For contrast, we also implement a Haskell library for manual resource management, where deallocation is explicit and safety is assured by a form of linear types. We implement the linear typing in Haskell with the help of phantom types and a parameterized monad to statically track the type-state of resources.

I am starting to think we need a department for effect systems and related topics (though we managed without a monads department!)...

You'll probably want to read the code, so go ahead. The code makes it plain which features of the type system are needed to achieve the end result.

Catch me if you can: Towards type-safe, hierarchical, lightweight, polymorphic and efficient error management in OCaml

Catch me if you can: Towards type-safe, hierarchical, lightweight, polymorphic and efficient error management in OCaml, by David Teller, Arnaud Spiwack, Till Varoquaux:

This is the year 2008 and ML-style exceptions are everywhere. Most modern languages, whether academic or industrial, feature some variant of this mechanism. Languages such as Java even have a degree of out-of-the-box static coverage-checking for such exceptions, which is currently not available for ML languages, at least not without resorting to external tools.
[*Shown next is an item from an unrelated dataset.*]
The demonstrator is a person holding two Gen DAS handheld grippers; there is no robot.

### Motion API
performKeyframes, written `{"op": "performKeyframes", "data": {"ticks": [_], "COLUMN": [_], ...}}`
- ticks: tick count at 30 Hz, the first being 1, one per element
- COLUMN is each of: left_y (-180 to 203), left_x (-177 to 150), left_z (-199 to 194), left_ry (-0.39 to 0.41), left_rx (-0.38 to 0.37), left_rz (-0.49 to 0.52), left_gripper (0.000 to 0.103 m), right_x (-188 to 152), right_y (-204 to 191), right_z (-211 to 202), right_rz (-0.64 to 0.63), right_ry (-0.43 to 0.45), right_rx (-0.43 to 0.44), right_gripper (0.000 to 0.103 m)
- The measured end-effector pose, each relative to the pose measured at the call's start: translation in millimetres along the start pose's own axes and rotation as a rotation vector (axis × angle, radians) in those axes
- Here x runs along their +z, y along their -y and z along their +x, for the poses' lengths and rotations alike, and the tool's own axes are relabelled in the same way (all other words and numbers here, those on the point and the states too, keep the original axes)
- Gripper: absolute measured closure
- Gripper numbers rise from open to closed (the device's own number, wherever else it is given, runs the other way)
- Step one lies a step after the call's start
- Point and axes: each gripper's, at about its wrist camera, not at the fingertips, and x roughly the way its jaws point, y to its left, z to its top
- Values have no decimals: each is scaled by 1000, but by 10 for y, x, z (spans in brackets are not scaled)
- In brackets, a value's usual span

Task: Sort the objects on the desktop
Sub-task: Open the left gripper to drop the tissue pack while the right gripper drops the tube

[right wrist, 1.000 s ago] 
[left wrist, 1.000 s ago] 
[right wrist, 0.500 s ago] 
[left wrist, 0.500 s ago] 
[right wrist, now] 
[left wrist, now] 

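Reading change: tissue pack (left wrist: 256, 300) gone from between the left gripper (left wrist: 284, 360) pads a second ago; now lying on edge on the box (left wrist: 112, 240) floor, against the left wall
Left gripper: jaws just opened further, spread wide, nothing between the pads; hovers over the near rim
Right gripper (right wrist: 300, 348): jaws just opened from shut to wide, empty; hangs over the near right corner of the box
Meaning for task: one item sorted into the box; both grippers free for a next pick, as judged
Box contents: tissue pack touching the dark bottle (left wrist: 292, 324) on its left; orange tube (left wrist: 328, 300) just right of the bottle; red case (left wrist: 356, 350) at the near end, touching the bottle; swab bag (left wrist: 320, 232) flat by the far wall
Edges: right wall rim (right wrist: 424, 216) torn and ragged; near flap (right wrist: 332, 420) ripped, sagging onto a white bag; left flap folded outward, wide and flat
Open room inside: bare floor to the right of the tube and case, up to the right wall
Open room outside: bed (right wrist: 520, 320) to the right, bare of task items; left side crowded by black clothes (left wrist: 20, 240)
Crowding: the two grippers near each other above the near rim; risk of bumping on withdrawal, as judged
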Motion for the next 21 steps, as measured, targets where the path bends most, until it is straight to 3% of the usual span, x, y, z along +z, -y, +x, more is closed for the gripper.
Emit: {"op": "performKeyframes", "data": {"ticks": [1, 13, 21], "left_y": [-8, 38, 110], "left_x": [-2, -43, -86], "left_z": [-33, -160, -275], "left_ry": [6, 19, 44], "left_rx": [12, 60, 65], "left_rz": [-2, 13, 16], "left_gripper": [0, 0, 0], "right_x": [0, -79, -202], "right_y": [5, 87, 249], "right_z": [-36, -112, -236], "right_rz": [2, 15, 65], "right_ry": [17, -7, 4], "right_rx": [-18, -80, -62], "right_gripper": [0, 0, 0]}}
In this document, we demonstrate a design principle and a tiny library for managing errors in a functional manner, with static coverage-checking, automatically-inferred, structurally typed and hierarchical exceptional cases, all of this for what we believe is a reasonable run-time cost. Our work is based on OCaml and features simple uses of higher-order programming, low-level exceptions, phantom types, polymorphic variants and compile-time code
rewriting.

Exhaustively checked, user-friendly exception handling was a bit of an open problem for awhile. As the paper details, languages supported either cumbersome, exhaustively checked polymorphic exceptions, as in Haskell, or we had unchecked easily extensible monomorphic exceptions, as in ML, or we had checked, extensible exceptions using a universal type as in Java.

Supporting exhaustively checked, easily extensible polymorphic exceptions seemed quite a challenge, which this paper solves using monadic error handling and nested polymorphic variants. The paper also gives a good overview of current techniques of exception checking in OCaml, ie. ocamlexc.

The performance of such exceptions is understandably lower than native exceptions, given all the thunking and indirection that monads entail. The authors attempt various implementations and test their performance against native exceptions. Ultimately, monadic error management seems acceptable for actual error handling, but not for control flow as native exceptions are sometimes used in OCaml.

One interesting extension is to consider how efficient the implementations would be given more sophisticated control flow operators, such as continuations, coroutines, or delimited continuations, or whether native exceptions can be salvaged using a type and effects system in place of monads.

The irreducible physicality of security properties

The recent discussion around Safe and Secure Software in Ada involved some amount of discussion around what is involved in proving software secure, and what role do PLs play in this. I recommend two papers for further discussion:

  • First, Rao & Rohatgi (2001), EMpowering Side-channel attacks, which discusses a fairly new technology for gathering information from running systems by monitoring their EM emissions; and
  • Rae & Wildman (2003), A Taxonomy of Attacks on Secure Devices, which provides a synthetic classification of attacks on computer systems based on the attackers degree of access to the machinery and the attacker's objectives, and which catalogues a range of attacks into the classification.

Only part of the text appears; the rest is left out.